-- Opening Marker --
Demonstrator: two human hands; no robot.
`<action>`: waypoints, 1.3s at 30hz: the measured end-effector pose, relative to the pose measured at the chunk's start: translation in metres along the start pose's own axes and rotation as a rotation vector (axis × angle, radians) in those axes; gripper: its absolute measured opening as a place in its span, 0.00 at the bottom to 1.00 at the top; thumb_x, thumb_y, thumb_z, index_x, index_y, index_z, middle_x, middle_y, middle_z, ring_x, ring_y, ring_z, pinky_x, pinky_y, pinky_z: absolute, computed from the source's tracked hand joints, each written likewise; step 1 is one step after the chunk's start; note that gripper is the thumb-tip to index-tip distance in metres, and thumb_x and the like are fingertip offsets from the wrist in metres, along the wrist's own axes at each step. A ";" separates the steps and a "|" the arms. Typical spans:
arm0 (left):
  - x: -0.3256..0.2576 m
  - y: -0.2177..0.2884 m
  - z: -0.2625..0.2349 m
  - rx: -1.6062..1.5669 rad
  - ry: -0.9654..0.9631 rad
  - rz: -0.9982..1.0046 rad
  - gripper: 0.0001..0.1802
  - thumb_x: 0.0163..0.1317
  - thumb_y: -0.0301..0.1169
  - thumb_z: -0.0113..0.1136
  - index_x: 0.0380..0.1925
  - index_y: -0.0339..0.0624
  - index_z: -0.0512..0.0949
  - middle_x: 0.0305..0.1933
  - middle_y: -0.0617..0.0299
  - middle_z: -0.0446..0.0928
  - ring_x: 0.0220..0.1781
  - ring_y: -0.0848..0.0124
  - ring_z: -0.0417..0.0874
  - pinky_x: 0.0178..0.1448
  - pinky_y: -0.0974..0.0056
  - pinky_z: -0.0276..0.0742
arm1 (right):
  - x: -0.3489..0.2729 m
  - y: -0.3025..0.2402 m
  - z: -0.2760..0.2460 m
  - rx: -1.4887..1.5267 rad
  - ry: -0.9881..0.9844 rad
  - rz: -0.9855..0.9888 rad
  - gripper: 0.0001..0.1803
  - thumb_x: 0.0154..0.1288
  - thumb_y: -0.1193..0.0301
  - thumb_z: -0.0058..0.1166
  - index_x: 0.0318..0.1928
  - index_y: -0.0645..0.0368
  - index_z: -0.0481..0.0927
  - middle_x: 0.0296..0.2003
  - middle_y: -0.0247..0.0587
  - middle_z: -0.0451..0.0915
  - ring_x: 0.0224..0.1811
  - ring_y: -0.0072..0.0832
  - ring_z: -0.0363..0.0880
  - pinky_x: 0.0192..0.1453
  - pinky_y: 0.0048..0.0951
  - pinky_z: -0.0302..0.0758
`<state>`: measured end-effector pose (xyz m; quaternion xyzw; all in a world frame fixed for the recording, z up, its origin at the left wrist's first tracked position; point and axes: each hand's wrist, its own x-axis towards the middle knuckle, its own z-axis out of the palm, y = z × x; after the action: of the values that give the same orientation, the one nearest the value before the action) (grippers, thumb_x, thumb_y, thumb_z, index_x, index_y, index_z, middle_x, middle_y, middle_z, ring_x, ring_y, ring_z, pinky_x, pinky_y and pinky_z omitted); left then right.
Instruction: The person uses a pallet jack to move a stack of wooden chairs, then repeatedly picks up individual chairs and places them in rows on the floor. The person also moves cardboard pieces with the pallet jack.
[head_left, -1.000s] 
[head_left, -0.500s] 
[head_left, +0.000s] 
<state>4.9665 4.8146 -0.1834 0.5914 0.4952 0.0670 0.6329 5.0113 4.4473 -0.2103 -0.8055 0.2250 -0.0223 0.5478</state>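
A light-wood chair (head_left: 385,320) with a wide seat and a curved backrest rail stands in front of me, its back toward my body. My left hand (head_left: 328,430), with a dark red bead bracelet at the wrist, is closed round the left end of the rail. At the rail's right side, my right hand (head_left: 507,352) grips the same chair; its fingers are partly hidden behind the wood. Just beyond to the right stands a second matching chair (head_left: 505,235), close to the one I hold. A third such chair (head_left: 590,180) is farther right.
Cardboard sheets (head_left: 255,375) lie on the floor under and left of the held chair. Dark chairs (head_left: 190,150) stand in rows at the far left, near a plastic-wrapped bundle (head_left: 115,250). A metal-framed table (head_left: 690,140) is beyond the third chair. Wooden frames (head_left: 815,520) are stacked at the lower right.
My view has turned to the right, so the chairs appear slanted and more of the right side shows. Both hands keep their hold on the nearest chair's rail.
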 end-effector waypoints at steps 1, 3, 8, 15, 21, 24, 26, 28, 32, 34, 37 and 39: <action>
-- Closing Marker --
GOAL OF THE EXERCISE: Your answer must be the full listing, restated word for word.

SOLUTION:
Demonstrator: two human hands; no robot.
`<action>`: waypoints, 1.3s at 30hz: the measured end-effector pose, relative to the pose measured at the chunk's start: translation in metres along the start pose's own axes and rotation as a rotation vector (axis × angle, radians) in those axes; gripper: its absolute measured opening as a place in its span, 0.00 at the bottom to 1.00 at the top; thumb_x, thumb_y, thumb_z, index_x, index_y, index_z, middle_x, middle_y, middle_z, ring_x, ring_y, ring_z, pinky_x, pinky_y, pinky_z: absolute, computed from the source's tracked hand joints, each written likewise; step 1 is one step after the chunk's start; note that gripper is the thumb-tip to index-tip distance in metres, and thumb_x and the like are fingertip offsets from the wrist in metres, along the wrist's own axes at each step. A ";" separates the steps and a "|" the arms. Typical spans:
arm0 (left):
  - x: -0.3256..0.2576 m
  - y: -0.2177..0.2884 m
  - z: -0.2625..0.2349 m
  - rx: -1.6062..1.5669 rad
  - ry: -0.9654..0.9631 rad
  - rz: -0.9982..1.0046 rad
  - gripper: 0.0001..0.1802
  - thumb_x: 0.0163..0.1317
  - thumb_y: -0.0301..0.1169
  - thumb_z: -0.0113..0.1136
  - index_x: 0.0380..0.1925
  - index_y: -0.0339..0.0624
  - index_z: -0.0512..0.0949
  - middle_x: 0.0305..0.1933
  - middle_y: -0.0617..0.0299
  - middle_z: -0.0446..0.0928
  - ring_x: 0.0220..0.1781
  - ring_y: -0.0848..0.0124
  - ring_z: -0.0417..0.0874
  - pinky_x: 0.0178..0.1448
  - pinky_y: -0.0974..0.0056
  - pinky_z: -0.0276..0.0742
arm1 (right):
  - x: -0.3489..0.2729 m
  - y: -0.3025..0.2402 m
  - z: -0.2760..0.2460 m
  - rx: -1.4887..1.5267 rad
  - ry: -0.9881..0.9844 rad
  - rz: -0.9855..0.9888 rad
  - gripper: 0.0001..0.1803
  - thumb_x: 0.0154..0.1288
  - thumb_y: -0.1193..0.0301
  - thumb_z: -0.0058..0.1166
  - index_x: 0.0318..0.1928
  - index_y: -0.0645..0.0368
  - index_z: -0.0481..0.0927
  - middle_x: 0.0296..0.2003
  - middle_y: -0.0247..0.0587
  - middle_z: -0.0451..0.0915
  - ring_x: 0.0224..0.1811
  - ring_y: -0.0072..0.0832
  - ring_z: -0.0363..0.0880
  - pinky_x: 0.0192..0.1453
  - pinky_y: 0.0048..0.0951
  - pinky_z: -0.0302..0.0758
`<state>`: measured end-effector pose (xyz m; quaternion xyzw; all in a world frame fixed for the recording, z up, its origin at the left wrist's first tracked position; point and axes: each hand's wrist, its own x-axis towards the middle knuckle, its own z-axis out of the palm, y = z × x; after the action: of the values that give the same orientation, the one nearest the value before the action) (grippers, thumb_x, thumb_y, thumb_z, index_x, index_y, index_z, middle_x, middle_y, middle_z, ring_x, ring_y, ring_z, pinky_x, pinky_y and pinky_z omitted); left then right.
Instruction: The person uses a pallet jack to move a stack of wooden chairs, then repeatedly picks up individual chairs and places them in rows on the floor. The person also moves cardboard pieces with the pallet jack.
[head_left, -1.000s] 
[head_left, -0.500s] 
[head_left, +0.000s] 
<state>4.9665 4.8146 -0.1834 0.5914 0.4952 0.0670 0.6329 5.0113 4.4473 -0.2103 -0.8055 0.2250 -0.0223 0.5478</state>
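A light-wood chair (head_left: 385,320) with a wide seat and a curved backrest rail stands in front of me, its back toward my body. My left hand (head_left: 328,430), with a dark red bead bracelet at the wrist, is closed round the left end of the rail. At the rail's right side, my right hand (head_left: 507,352) grips the same chair; its fingers are partly hidden behind the wood. Just beyond to the right stands a second matching chair (head_left: 505,235), close to the one I hold. A third such chair (head_left: 590,180) is farther right.
Cardboard sheets (head_left: 255,375) lie on the floor under and left of the held chair. Dark chairs (head_left: 190,150) stand in rows at the far left, near a plastic-wrapped bundle (head_left: 115,250). A metal-framed table (head_left: 690,140) is beyond the third chair. Wooden frames (head_left: 815,520) are stacked at the lower right.
My view has turned to the right, so the chairs appear slanted and more of the right side shows. Both hands keep their hold on the nearest chair's rail.
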 end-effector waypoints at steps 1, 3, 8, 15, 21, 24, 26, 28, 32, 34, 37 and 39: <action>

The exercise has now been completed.